Indeed, this is kind of a story about the Beauty of Monsters, which I can always get behind. It's also very intentional and explicit about hope in the end, about New Beginnings after the Apocalypses that punctuate our lives. It reminded me of R. A Lafferty in that respect. This actually makes it incredibly radical among its Horror and Weird Fiction cohorts, which tend, especially among the avant-garde, towards powerful pessimism and bleakness (the avant-garde of the Lit Fic crew can be this way too, and Double-Fish Jones swims in both worlds). The story doesn't promote hope without any ambiguity mind you. And from what I've read from Jones so far, he has a number of pieces both for and against hope and lots of places in between. His despairing pieces, however, are always poignant and humane and even kind of sweet. He seems to want to hope, even in despair. That might make him kind of 'out' with some of the Cool Kids of Nihilism, I don't know. I hugely respect it.
I'd probably give this particular book something like a 3/5, but right now I'm more into Jones for the total package than merely for particular works. He's a presence, a force. Following his elusive, yet somehow generous, remarks on Twitter and Facebook round out both his style and substance, just like his 'Acknowledgements' at the end of Sterling City. (Always be sure to read any dedications or story notes or other authorial 'paratexts' by Jones - he's always telling you a little bit more of what he means and who he is and what he cares about in those things, even whilst deepening the mystery).

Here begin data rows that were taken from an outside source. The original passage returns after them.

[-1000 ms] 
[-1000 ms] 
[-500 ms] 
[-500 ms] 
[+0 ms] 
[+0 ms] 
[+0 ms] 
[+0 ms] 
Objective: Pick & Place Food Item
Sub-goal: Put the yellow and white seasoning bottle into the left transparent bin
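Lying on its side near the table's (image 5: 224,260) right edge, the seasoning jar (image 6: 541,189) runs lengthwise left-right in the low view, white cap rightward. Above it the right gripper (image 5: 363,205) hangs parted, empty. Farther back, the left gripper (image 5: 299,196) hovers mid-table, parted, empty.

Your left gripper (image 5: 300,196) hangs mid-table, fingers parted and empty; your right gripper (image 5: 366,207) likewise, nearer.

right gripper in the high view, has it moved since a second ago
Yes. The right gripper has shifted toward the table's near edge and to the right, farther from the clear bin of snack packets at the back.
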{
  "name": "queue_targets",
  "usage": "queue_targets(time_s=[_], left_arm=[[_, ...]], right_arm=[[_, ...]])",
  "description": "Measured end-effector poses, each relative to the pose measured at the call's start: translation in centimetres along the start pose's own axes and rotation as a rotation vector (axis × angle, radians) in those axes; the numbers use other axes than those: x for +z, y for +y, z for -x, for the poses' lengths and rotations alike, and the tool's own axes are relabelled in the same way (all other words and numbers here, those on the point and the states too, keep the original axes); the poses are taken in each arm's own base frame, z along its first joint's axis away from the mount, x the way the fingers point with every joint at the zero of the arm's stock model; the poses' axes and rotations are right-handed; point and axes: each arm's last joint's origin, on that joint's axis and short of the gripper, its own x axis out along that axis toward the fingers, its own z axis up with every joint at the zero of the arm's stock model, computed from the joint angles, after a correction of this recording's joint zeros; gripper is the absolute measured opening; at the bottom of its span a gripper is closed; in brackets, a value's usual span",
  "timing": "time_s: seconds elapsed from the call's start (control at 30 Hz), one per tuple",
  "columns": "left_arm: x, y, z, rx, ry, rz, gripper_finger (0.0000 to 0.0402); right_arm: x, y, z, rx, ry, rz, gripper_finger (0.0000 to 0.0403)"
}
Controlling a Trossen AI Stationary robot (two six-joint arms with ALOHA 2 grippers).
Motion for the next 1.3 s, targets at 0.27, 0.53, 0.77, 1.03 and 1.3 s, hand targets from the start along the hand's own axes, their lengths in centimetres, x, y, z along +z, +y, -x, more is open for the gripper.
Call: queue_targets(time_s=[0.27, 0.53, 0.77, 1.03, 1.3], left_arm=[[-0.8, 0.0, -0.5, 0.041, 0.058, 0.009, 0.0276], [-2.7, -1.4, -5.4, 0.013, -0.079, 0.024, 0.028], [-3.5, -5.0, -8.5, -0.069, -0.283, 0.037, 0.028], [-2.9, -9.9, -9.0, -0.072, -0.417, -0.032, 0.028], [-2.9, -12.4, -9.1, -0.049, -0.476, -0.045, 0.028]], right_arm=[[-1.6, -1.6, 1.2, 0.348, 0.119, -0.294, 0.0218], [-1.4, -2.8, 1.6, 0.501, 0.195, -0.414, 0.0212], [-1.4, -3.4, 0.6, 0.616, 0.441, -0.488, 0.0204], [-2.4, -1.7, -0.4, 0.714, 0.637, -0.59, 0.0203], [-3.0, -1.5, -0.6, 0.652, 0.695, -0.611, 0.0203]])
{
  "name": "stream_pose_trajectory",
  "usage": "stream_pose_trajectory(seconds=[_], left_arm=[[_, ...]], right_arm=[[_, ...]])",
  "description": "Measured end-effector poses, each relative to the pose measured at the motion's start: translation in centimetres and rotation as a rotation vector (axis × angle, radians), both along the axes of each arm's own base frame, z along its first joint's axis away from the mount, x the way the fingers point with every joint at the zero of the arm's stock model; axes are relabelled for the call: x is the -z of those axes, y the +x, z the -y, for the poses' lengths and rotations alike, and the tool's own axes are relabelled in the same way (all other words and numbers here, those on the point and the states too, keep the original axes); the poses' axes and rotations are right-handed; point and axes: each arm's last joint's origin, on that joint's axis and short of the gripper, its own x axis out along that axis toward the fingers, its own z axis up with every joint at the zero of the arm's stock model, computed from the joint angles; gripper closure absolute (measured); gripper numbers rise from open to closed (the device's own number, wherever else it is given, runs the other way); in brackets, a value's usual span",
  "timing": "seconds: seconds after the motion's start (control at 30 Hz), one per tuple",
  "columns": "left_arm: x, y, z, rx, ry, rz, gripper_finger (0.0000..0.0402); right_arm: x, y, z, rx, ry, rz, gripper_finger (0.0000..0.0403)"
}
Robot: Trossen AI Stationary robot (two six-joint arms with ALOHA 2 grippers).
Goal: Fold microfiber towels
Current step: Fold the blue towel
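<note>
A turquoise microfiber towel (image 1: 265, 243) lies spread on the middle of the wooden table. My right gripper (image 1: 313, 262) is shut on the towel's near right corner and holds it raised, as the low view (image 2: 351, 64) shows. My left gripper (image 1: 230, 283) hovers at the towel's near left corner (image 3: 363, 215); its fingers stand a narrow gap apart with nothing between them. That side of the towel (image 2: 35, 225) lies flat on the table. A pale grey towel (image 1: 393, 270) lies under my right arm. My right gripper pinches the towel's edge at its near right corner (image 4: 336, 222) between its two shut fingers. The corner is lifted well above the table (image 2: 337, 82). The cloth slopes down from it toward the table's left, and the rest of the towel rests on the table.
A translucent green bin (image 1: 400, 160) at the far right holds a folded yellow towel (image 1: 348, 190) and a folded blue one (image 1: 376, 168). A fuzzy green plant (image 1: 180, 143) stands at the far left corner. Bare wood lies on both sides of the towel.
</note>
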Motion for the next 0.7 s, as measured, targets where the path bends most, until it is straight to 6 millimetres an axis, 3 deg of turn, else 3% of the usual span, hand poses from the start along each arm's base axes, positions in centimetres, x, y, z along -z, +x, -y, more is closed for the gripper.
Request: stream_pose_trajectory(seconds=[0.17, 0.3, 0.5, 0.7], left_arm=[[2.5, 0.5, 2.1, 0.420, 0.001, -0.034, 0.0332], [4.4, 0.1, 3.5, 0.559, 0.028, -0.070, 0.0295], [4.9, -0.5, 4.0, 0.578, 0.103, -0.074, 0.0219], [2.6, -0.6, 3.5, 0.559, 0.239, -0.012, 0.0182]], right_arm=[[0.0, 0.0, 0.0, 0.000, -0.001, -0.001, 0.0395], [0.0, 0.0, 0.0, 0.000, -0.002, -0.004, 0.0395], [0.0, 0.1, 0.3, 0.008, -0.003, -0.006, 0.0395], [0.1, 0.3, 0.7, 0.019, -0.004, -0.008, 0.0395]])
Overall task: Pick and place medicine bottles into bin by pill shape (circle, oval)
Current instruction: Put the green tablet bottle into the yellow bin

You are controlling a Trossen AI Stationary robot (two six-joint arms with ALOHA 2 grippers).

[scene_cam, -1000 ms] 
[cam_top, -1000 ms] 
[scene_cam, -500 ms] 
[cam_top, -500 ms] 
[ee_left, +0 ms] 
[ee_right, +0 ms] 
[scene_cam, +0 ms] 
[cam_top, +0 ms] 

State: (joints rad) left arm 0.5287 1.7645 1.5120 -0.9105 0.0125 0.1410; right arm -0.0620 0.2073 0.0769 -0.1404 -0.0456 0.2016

Any time you see an article written by him, it'll be worth checking out as well. I'll note here that I'm still trying to find my way into his more 'literary' works. I read around a hundred pages each of his first two novels, The Fast Red Road: A Plainsong and All The Beautiful Sinners, and while both blew my mind on some level, both also kind of lost me with the almost painfully indirect style in which he wrote them. Mind you, I wasn't really committed to reading them at the time. I was only dipping and dabbling and when they proved difficult, I shelved them for a future go. Which I look forward to, along with a ton of his other prolific output, both on the more literary end and on the more genre end. His is an exciting career to follow.